Asymptotically Unbiased Off-Policy Policy Evaluation when Reusing Old
Data in Nonstationary Environments
- URL: http://arxiv.org/abs/2302.11725v1
- Date: Thu, 23 Feb 2023 01:17:21 GMT
- Title: Asymptotically Unbiased Off-Policy Policy Evaluation when Reusing Old
Data in Nonstationary Environments
- Authors: Vincent Liu, Yash Chandak, Philip Thomas, Martha White
- Abstract summary: We introduce a variant of the doubly robust (DR) estimator, called the regression-assisted DR estimator, that can incorporate the past data without introducing a large bias.
We empirically show that the new estimator improves estimation for the current and future policy values, and provides a tight and valid interval estimation in several nonstationary recommendation environments.

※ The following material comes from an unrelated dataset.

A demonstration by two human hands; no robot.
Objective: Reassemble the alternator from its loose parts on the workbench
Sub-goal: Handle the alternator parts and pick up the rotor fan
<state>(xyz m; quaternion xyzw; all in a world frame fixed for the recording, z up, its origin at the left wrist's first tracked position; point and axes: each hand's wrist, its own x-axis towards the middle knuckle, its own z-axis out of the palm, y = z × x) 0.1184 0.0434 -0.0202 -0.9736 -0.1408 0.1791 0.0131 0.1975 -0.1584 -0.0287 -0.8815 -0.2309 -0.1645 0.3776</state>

- Score: 31.492146288630515
- License: http://arxiv.org/licenses/nonexclusive-distrib/1.0/
- Abstract: In this work, we consider the off-policy policy evaluation problem for
contextual bandits and finite horizon reinforcement learning in the
nonstationary setting. Reusing old data is critical for policy evaluation, but
existing estimators that reuse old data introduce large bias such that we can
not obtain a valid confidence interval. Inspired from a related field called
survey sampling, we introduce a variant of the doubly robust (DR) estimator,
called the regression-assisted DR estimator, that can incorporate the past data
without introducing a large bias. The estimator unifies several existing
off-policy policy evaluation methods and improves on them with the use of
auxiliary information and a regression approach. We prove that the new
estimator is asymptotically unbiased, and provide a consistent variance
estimator to a construct a large sample confidence interval. Finally, we
empirically show that the new estimator improves estimation for the current and
future policy values, and provides a tight and valid interval estimation in
several nonstationary recommendation environments.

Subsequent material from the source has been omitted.